TECHNOLOGY, OUTSOURCING, AND COMMERCIAL TRANSACTIONS
NEWS FOR LAWYERS AND SOURCING PROFESSIONALS

On January 3, several US trade associations and internet service providers (ISPs) submitted petitions requesting that the Federal Communications Commission (FCC) reconsider its broadband privacy rules mandating consumer opt-in before using data for marketing purposes.

Among those groups submitting petitions are the United States Telecom Association, NCTA - Internet and Television Association, Competitive Carriers Association, Association of National Advertisers, American Association of Advertising Agencies, American Advertising Federation, Data & Marketing Association, Interactive Advertising Bureau, and Network Advertising Initiative.

On April 27, the US House of Representatives (House) voted 419-0 to approve the Email Privacy Act (Act). Background information on the Act can be found in our April 19 Sourcing @ Morgan Lewis post.

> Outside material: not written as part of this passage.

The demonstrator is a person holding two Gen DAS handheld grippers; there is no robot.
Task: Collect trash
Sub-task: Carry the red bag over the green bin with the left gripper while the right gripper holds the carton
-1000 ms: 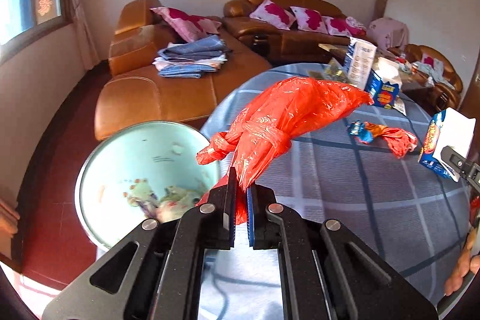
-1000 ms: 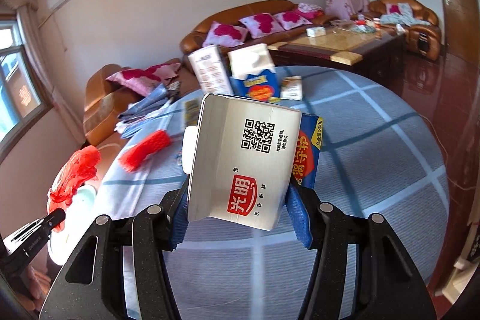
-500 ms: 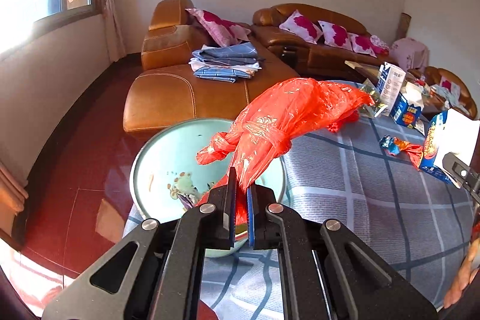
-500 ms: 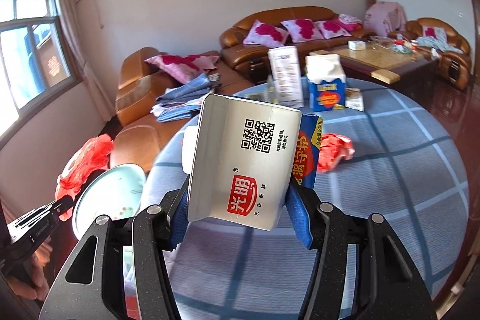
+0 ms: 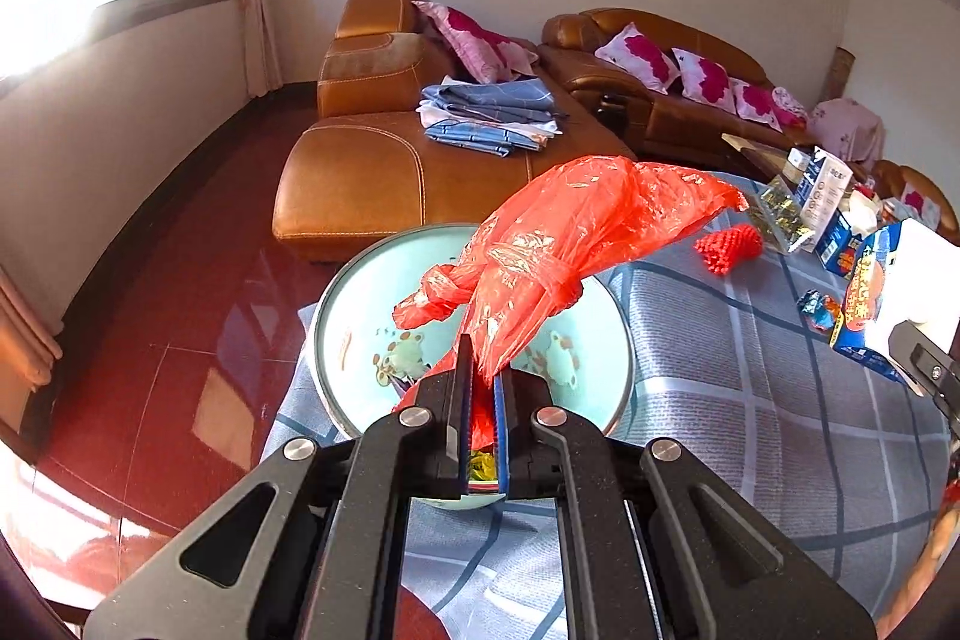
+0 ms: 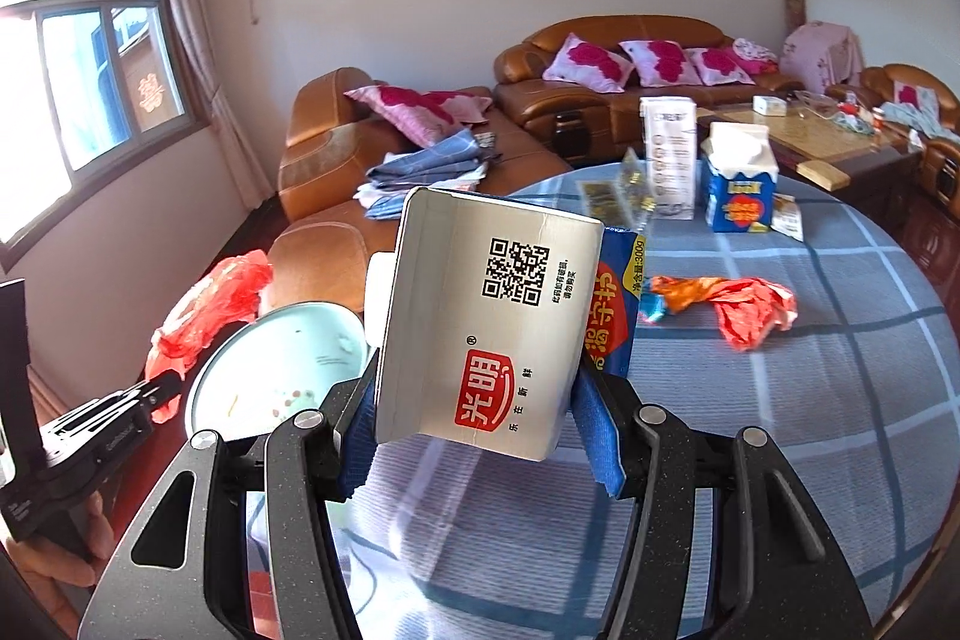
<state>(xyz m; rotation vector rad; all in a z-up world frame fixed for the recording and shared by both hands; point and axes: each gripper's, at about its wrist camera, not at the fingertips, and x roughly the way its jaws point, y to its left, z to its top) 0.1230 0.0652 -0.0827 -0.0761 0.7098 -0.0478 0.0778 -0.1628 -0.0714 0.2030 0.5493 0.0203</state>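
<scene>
Since the earlier frame, my left claw (image 5: 482, 388) has carried the knotted red plastic bag (image 5: 564, 250) over the pale green basin (image 5: 372, 304), pinching crinkled film. Basin: round, glossy, frog print, at the surface (image 6: 840, 400) edge; contents unclear. My right claw (image 6: 480, 424) grips a white-and-blue milk carton (image 6: 486, 328), flap open. Item: crumpled red wrapper (image 6: 750, 307) lying mid-surface.
</scene>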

It remains unclear as to whether or when the US Senate may address or act on the Act; however, the unanimous House vote may add some pressure on the Senate to move towards approval. We will continue to provide updates as they occur.

On April 13, the US House Committee on the Judiciary (the Committee) voted 28-0 to approve the Email Privacy Act (Act), which would, among other things, require federal authorities to obtain a warrant from a judge to access all emails or other digital communications.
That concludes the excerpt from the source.